Friday, July 20, 2012

Travis Snider Gets the Call: or The Last Stand of the Lunchbox Hero

Last Stand of the LunchBoxHero

            In the game Thursday night after leading off the 2nd inning with a home run (his 3rd in his last 4 at bats), Travis Snider was removed from the game when his spot in the order came up later that inning (Go PCL baseball).  This caused the Twitterverse to explode with speculation.  Had Snider fallen to the curse that this Blue Jays team seems to be under this season, and sustained yet another injury?  Or had our long national nightmare finally ended, and was Travis Snider getting the chance that a lot of Blue Jays had been waiting for?

            After hours of speculation via Twiter, which had Snider being traded to any of 10-15 MLB teams, as well as his head popping clear off his body while rounding the bases, there was clarification from one of the few the man it usually does, Sportsnet insider Shi Davidi, who tweeted out…

            “Snider en route to Boston, although his activation no certainty”

            So we know Snider is on his way to join the big club, but not for sure whether a roster move has been made yet.  In all likely hood by the time you’re reading this tomorrow Brett Lawrie will have been placed on the DL, and after almost a full calendar year Travis Snider will be back in the major leagues. 

            This addresses many of the issues the team has had over the past little while.  First off it takes Rajai Davis out of the starting lineup.  After posting perfectly acceptable numbers during May & June (.291/.331/.441), he has completely fallen apart in July, posting an absolutely pitiful .216 OBP, and only getting 3 extra base hits.  When the team had Bautista, Lawrie and the rest of the top of the order carrying the offense, this black hole of nothingness was something the team could win in spite of.  With two of the big bats in their lineup, they badly need more production out of left field if they are going to keep the even slim chance they have to make the playoffs.

            The other major problem this addresses is the lack of left-handed hitting alternatives.  Last week in the first game back from the All-Star break the Jays faced off against Justin Masterson of the Indians, the starting pitcher who’s the toughest on right handed batters in the league.  Since the Jays have been carrying 8 bullpen arms, they had no option but to send Rajai out there to flail hopelessly against Masterson and his submarining delivery. 

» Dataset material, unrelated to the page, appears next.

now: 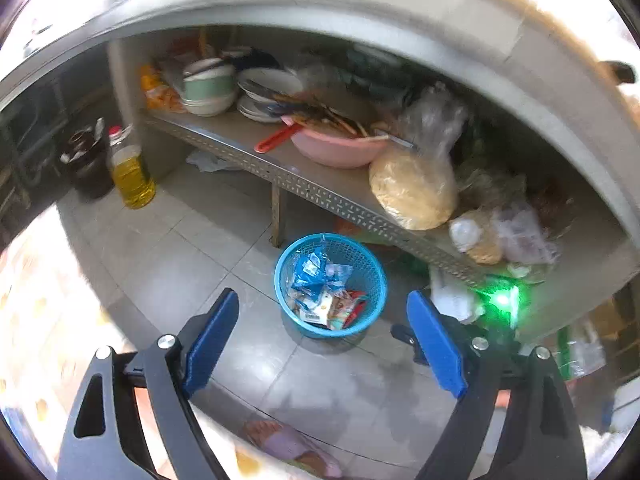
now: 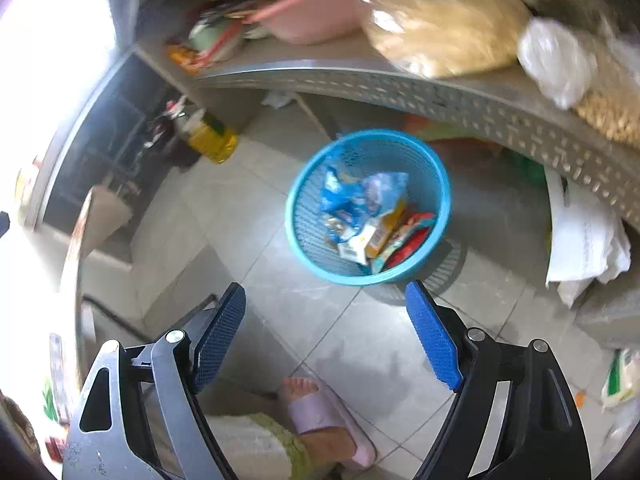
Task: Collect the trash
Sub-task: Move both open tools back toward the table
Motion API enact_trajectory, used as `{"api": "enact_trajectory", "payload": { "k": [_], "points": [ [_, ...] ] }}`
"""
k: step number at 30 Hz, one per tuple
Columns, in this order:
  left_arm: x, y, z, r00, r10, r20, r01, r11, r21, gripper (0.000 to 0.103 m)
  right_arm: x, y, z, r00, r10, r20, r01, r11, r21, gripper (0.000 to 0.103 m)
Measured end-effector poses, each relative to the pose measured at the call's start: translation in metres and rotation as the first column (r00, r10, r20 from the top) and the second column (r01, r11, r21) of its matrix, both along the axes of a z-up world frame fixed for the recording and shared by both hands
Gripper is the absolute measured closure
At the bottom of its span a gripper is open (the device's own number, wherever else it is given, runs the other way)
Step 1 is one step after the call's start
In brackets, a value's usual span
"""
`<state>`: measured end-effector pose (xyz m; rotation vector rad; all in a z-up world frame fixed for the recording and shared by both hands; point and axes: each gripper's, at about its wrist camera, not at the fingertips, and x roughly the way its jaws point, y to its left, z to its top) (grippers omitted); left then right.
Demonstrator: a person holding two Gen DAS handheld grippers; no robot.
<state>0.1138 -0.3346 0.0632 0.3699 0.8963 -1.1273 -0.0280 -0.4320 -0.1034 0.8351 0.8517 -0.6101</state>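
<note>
A blue plastic basket [image 1: 372, 280] stands on the tiled floor under a metal shelf, holding several crumpled wrappers [image 1: 320, 284], blue, white and red. My left gripper [image 1: 322, 300] hangs high above and in front of it, jaws wide apart with nothing between the blue pads [image 1: 212, 336]. In the right wrist view the same basket [image 2: 304, 224] and its wrappers [image 2: 372, 216] lie ahead and below. My right gripper [image 2: 326, 296] is open and empty too, well short of the basket's near rim.
A perforated metal shelf [image 1: 320, 192] carries a pink basin [image 1: 336, 148], stacked bowls [image 1: 208, 88] and bags of food [image 1: 412, 192]. A bottle of yellow oil [image 1: 132, 172] and a dark bin [image 1: 88, 164] stand at the left. A person's slippered foot [image 2: 324, 412] is near me. White bags [image 2: 584, 236] sit at the right.
</note>
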Motion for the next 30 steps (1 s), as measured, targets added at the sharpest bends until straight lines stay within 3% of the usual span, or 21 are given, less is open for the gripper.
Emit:
{"api": "enact_trajectory", "payload": {
  "k": [5,10,17,25,30],
  "points": [
    [-0.024,0.102,0.024,0.996,0.084,-0.012,-0.085,0.99,-0.109,0.013,0.008,0.025,0.041,0.994,0.093,0.053,-0.089,0.994,-0.065,0.024],
    [-0.042,0.193,0.025,0.974,0.225,0.003,-0.222,0.964,-0.143,0.009,0.012,0.054,0.08,0.974,0.184,0.134,-0.168,0.978,-0.126,0.02],
    [-0.077,0.304,0.016,0.894,0.438,0.091,-0.417,0.89,-0.185,0.009,0.056,0.106,0.106,0.91,0.387,0.146,-0.367,0.918,-0.151,0.02],
    [-0.108,0.375,0.014,0.812,0.556,0.178,-0.506,0.823,-0.26,0.009,0.121,0.19,0.12,0.783,0.598,0.171,-0.582,0.802,-0.137,0.02],
    [-0.125,0.399,0.001,0.761,0.603,0.24,-0.546,0.795,-0.265,0.009,0.155,0.261,0.116,0.648,0.748,0.146,-0.737,0.664,-0.127,0.02]
  ]
}}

            Even though this move could have a serious impact to the team’s chances to win this season, and stay in a pennant race that they are still nominally in (even though that’s looking more and more like a pipe dream), this really is about Snider’s future in a Blue Jays uniform. 

            Snider’s career thus far has been an absolute roller coaster.  He might have been the highest regarded prospect in Jays history, being ranked #5 by Kevin Goldstein, and #6 by Baseball America in 2009, and he has raked at every level of the minor leagues (Career minor league OPS over .900).  However, aside from a September cup of coffee in 2008, this pedigree has never translated to any modicum of major league success.  There are many possible explanations.  Perhaps he was rushed to the majors before he was truly ready.  Maybe his erratic playing time under Cito Gaston screwed up his timing, and confidence.  Lastly, and most concerning, its possible that he’s the type of Quadruple A hitter that just can never adjust to pitching at the highest level (ala Brandon Wood, or Dallas McPherson).

            Really though, it doesn’t matter why he’s failed in the past, because he can’t worry about those things now.  The team has to leave him in the majors and even if he gets off to a slow start, he still needs to play.  With the current state of the team’s medicals, fans and the team itself needs to realize that the playoffs are nothing more than a pipe dream, so the most important aspect down the stretch is to find out what you have in assets like Snider.  Perhaps they can protect him against a tough lefty, and play Davis, but otherwise Snider needs to be starting in left field day in and day out until the seasons end.  The Jays need to know come seasons end whether they have their left field solution in house, or whether its time to cut bait, and look elsewhere.

            The rest of this season is Travis Snider’s Waterloo.  Will he emerge from all the adversity to be the hero we’ll remember til the end of days?  Or will he just go down as another footnote in the big book of failed prospects?

            We’ll know one way or the other come Ocotober.